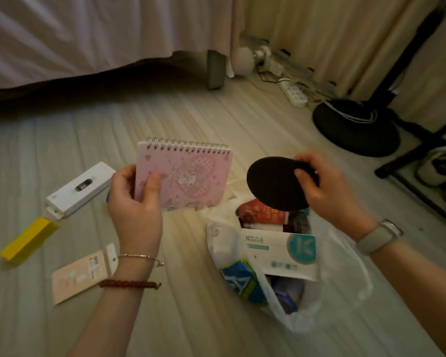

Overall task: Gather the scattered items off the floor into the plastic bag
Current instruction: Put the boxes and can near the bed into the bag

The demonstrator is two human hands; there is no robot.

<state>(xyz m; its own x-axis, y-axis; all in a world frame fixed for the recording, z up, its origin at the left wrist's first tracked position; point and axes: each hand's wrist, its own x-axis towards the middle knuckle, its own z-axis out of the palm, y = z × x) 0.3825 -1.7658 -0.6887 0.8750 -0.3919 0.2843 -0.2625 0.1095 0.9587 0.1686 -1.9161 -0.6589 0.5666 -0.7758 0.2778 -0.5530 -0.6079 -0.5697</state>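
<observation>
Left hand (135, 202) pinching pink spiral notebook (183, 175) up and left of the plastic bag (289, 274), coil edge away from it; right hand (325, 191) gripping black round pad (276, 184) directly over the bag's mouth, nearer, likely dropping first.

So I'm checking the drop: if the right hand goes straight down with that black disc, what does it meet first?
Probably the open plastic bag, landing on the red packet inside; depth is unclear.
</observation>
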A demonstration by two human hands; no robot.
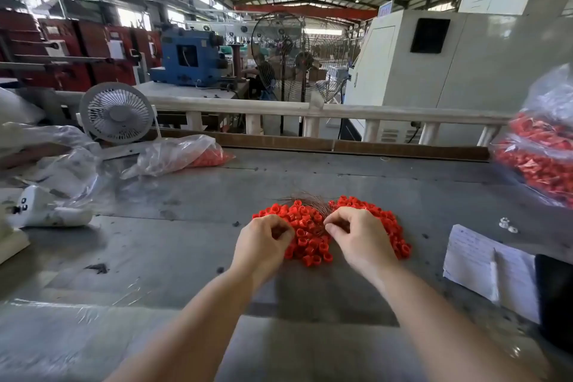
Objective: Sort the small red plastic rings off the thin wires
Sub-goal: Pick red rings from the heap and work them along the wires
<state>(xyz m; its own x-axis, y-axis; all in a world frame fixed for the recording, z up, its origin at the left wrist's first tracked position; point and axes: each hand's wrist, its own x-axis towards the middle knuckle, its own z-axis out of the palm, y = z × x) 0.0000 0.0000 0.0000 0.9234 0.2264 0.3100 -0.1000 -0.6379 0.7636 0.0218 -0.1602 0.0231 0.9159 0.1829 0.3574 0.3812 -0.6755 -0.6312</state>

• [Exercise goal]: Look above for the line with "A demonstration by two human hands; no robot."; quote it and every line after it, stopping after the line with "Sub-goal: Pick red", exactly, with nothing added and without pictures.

• [Result]:
A demonstration by two human hands; no robot.
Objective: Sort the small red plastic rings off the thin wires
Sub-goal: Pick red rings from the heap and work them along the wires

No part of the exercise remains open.